Selain kilatan petir, Tiwi tak melihat apa-apa lagi. Sekelilingnya gelap gulita. Tangan terus bergerak panik mencari pegangan---apa saja---tetapi hanya ada air.
"Zak!" dia berteriak, tapi tak ada jawaban.
Bunyi meraung memekakkan telinga seperti kereta yang lewat memenuhi telinganya. Tiwi mencengkeram jaket pelampungnya, hidupnya tergantung pada benda itu.
Kilat petir sambar menyambar membelah langit, dan sesuatu yang besar membelah permukaan laut menuju ke arahnya. Kapal?
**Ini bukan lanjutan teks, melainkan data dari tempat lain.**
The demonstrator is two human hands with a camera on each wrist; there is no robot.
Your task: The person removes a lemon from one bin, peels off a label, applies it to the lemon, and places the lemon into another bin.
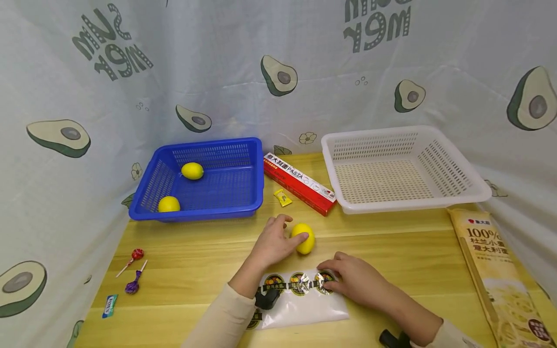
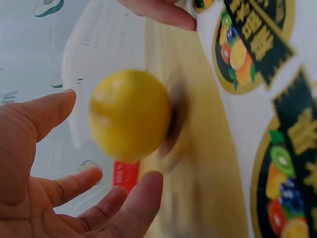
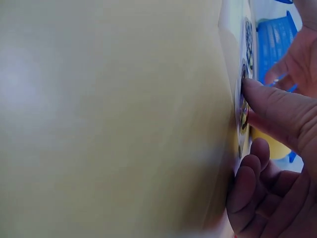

Dia mengerahkan seluruh sisa tenaganya untuk berenang menjauh, tetapi air berputar-putar menyedotnya.
Terbatuk-batuk, kelelahan, tubuhnya yang gemetar berusaha untuk tetap bertahan. Tidak sudi membiarkan arus menyeretnya ke bawah, tapi dia terus berputar, semakin cepat. Tiwi mencoba melepaskan diri dari jeratan pusaran air yang berputar cepat dan bergolak, tetapi gelombang buih bagai rahang besar yang berputar-putar menelannya. Dia merasakan kekuatan luar biasa menyapu dirinya, menariknya ke bawah, lebih dalam dan semakin dalam, berputar ke inti pusat pusaran air yang besar.
Dia terlempar, berbalik, dan berguling di bawah permukaan air. Ini jelas tidak ada dalam daftar "10 Hal Terbaik yang Dapat Dilakukan di Mentawai."
Aku terlalu muda untuk mati, katanya dalam hati.
Sambil menutup mata dan menahan napas, dia berdoa memohon keajaiban.
***
Pusing melanda saat Tiwi berjuang membebaskan diri dari air yang berputar-putar. Paru-parunya bagai terbakar. Mulutnya terbuka untuk berteriak, tetapi malah air asin yang masuk. Gelembuing udara dari paru-parunya meledak mengelilinginya.